4. Filipina melarang penayangan semua film yang dibintangi Claire Danes

via jennigoesglobal.com

Sial, mungkin kata yang tepat untuk mendeskripsikan perjalanan karier Claire Danes sebagai aktris. Gimana nggak? Akibat ucapannya yang blak-blakan saat wawancara dengan Vogue, film yang dia bintangi, Brokendown Palace, harus dicekal penayangannya di Filipina.

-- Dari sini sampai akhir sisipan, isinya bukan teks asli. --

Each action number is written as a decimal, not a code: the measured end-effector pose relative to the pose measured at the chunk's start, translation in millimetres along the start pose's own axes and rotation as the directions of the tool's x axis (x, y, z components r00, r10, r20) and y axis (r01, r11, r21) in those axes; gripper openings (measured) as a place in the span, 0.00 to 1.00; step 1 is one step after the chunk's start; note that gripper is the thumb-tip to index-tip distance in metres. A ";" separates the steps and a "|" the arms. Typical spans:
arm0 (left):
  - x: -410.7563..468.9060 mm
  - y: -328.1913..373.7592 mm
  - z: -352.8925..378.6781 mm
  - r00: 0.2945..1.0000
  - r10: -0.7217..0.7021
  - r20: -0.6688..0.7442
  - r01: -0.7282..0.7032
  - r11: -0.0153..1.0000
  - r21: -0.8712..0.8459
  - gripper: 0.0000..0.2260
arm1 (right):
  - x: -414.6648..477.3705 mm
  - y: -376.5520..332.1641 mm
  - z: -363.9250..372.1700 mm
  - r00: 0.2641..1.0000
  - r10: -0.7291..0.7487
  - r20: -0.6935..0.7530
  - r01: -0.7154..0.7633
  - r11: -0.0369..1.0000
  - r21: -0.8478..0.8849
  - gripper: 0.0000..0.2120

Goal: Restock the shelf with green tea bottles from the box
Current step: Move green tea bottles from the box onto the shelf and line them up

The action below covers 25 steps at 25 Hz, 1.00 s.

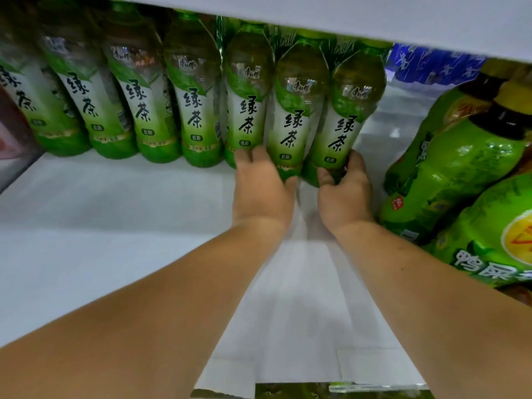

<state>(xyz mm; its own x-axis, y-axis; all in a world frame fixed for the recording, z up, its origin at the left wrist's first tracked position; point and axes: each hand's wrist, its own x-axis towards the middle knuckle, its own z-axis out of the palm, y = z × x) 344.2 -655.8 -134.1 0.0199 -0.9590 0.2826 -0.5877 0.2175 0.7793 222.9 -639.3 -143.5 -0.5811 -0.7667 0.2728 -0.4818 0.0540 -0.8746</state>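
Nearest the camera, a shiny green-printed strip [331, 388] runs along the front edge of the white shelf board [115, 226], and both bare forearms reach over it toward the back. The left hand [260, 188] grasps the base of a green tea bottle [293, 119] — fingers round its left side, thumb curled across the front near the bottom. Just beside it, the right hand [345, 194] clasps the base of the end bottle [345, 122], thumb in front and fingers wrapped round the right side. Both bottles touch each other, bases down at the board. Their long axes are near vertical, tops leaning slightly right (the wide lens may add to that), with caps up under the upper shelf [345, 15] and labels facing the camera. They close the right end of a row of green tea bottles [195, 110], all upright alike, at the back of the board. To the right lie larger green bottles [460, 174] — tilted, in shiny wrap. Beyond them blue packs [431, 63] show.
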 end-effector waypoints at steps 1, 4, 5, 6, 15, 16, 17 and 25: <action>-2.3 -3.4 -0.2 0.999 -0.032 -0.008 0.032 0.999 -0.035 0.22 | -0.8 0.2 -0.1 1.000 -0.009 -0.006 0.009 1.000 -0.015 0.17; 1.6 -4.3 1.6 0.994 -0.106 -0.019 0.105 0.994 -0.021 0.16 | 0.8 4.5 -0.8 1.000 -0.011 -0.020 0.011 0.999 -0.049 0.14; 4.2 -2.3 2.1 0.994 -0.108 -0.013 0.109 0.994 0.005 0.15 | 2.0 5.4 -1.1 1.000 -0.004 -0.023 0.003 0.999 -0.052 0.13; 5.7 0.0 2.8 0.995 -0.104 -0.009 0.104 0.994 0.038 0.15 | 3.0 6.1 -0.6 1.000 0.001 -0.026 -0.002 0.999 -0.052 0.13; 11.2 3.1 9.6 0.995 -0.070 -0.068 0.084 0.970 0.228 0.18 | 9.5 7.5 3.1 0.998 0.054 0.011 -0.054 0.998 -0.022 0.12; 10.9 3.4 10.4 0.995 -0.066 -0.072 0.081 0.971 0.227 0.18 | 11.2 7.4 3.1 0.998 0.067 0.015 -0.066 0.997 -0.033 0.11; 10.5 3.2 10.8 0.995 -0.061 -0.077 0.077 0.971 0.228 0.18 | 12.4 6.2 3.8 0.996 0.081 0.023 -0.080 0.996 -0.046 0.12; 9.9 -0.3 14.3 0.995 -0.039 -0.096 0.060 0.974 0.219 0.18 | 26.7 -2.1 8.4 0.957 0.277 0.088 -0.263 0.954 -0.143 0.14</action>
<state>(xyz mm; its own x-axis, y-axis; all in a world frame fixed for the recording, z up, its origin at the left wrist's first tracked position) 333.0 -667.9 -139.5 0.1208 -0.9449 0.3043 -0.7485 0.1147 0.6532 213.9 -665.2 -137.8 -0.6321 -0.7747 -0.0166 -0.4002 0.3447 -0.8491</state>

Pencekalan ini berawal ketika Danes ditanya pendapatnya tentang Manila, yang jadi salah satu tempat syuting Brokendown Palace. Dia dengan dinginnya bilang kalau Manila itu “Kota yang mengerikan dan aneh.” Danes pun menambahkan bahwa Manila “Berbau kecoak, dan banyak tikus di mana-mana…”

Mendengar tanggapan negatif mengenai ibu kota Filipina tersebut, Joseph Estrada, mantan aktor yang juga kala itu menjabat sebagai Presiden Filipina mengecam keras pernyataan yang dilontarkan Danes. Dan sebagai hukumannya, aktris yang membintangi film Romeo + Juliet ini nggak diizinkan menginjakkan kaki di Filipina sampai ia membuat permohonan maaf terbuka.

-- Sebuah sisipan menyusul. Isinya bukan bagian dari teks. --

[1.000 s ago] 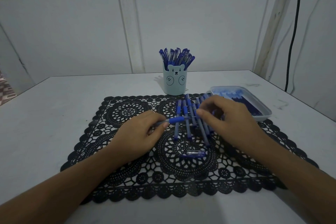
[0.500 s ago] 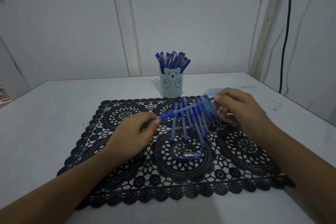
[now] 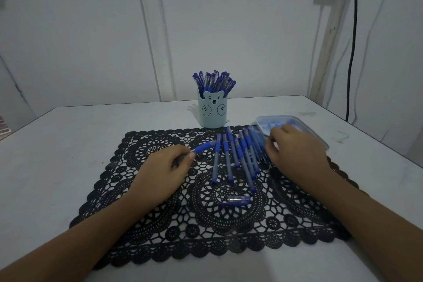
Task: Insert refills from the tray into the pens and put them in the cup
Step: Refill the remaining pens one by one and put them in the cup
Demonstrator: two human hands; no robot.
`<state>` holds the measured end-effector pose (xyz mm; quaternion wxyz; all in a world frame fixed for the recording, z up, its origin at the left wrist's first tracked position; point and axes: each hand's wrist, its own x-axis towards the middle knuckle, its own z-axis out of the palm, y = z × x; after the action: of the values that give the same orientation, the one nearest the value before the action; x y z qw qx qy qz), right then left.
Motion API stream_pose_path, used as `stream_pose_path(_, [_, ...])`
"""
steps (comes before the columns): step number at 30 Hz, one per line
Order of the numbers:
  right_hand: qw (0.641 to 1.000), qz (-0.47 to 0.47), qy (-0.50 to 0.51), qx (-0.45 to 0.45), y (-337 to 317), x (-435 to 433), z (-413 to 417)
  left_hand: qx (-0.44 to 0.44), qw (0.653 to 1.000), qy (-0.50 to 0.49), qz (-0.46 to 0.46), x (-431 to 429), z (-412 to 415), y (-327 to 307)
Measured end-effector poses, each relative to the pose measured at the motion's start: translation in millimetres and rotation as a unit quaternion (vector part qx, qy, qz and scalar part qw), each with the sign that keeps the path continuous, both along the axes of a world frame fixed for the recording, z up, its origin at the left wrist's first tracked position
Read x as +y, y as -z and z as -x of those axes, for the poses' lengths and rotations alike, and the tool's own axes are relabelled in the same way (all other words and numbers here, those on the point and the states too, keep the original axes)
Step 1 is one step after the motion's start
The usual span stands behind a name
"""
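My left hand (image 3: 167,167) grips a pen barrel with a blue grip (image 3: 203,147), its tip pointing up and right. My right hand (image 3: 295,151) hovers at the near left corner of the clear refill tray (image 3: 317,136), fingers curled over the blurred refills; I cannot make out whether it holds anything. Several blue pens (image 3: 238,155) lie in a row on the black lace mat (image 3: 160,224) between my hands. A loose pen cap (image 3: 235,200) lies nearer to me. The pale blue bear cup (image 3: 212,110) stands behind the mat, full of several pens.
The grey table (image 3: 68,144) ends at a wall just behind the cup. A black cable (image 3: 352,52) hangs down the wall at the far right. The tray sits at the mat's right far corner.
My right hand has drawn away from the pen in my left hand and moved right to the tray. My left hand still holds the pen, now tilted up towards the cup.
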<state>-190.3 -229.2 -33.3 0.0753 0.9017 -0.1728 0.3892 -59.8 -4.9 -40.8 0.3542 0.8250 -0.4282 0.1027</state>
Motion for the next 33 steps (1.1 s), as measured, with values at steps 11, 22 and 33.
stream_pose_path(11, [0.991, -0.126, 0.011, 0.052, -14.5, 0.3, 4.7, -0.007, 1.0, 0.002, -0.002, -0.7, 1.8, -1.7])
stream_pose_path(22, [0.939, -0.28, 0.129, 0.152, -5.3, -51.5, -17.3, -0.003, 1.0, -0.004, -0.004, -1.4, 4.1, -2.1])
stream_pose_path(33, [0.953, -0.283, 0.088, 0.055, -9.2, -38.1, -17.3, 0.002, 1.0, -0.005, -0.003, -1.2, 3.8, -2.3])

5. Republik Rakyat Tiongkok melarang penayangan Christopher Robin

via conversationsabouther.net

Alasannya cukup menggelitik sih, pencekalan terhadap karakter Winnie-the-Pooh ini bukan kali pertama muncul di Tiongkok. Pelarangan ini diduga berawal dari banyaknya meme yang membandingkan Presiden Xi Jinping dengan Pooh, dan pihak Partai Komunis Tiongkok merasa kalau meme tersebut justru merendahkan martabat Presiden Xi.

Ya, kalau kita dengar, alasan dilarang tayangnya 5 film di atas memang terkesan nggak masuk akal sih. Tapi entah juga kalau saya jadi penduduk Filipina atau Myanmar misalnya, mungkin saya juga bakal setuju dengan pelarangan tersebut. Kalau kamu gimana?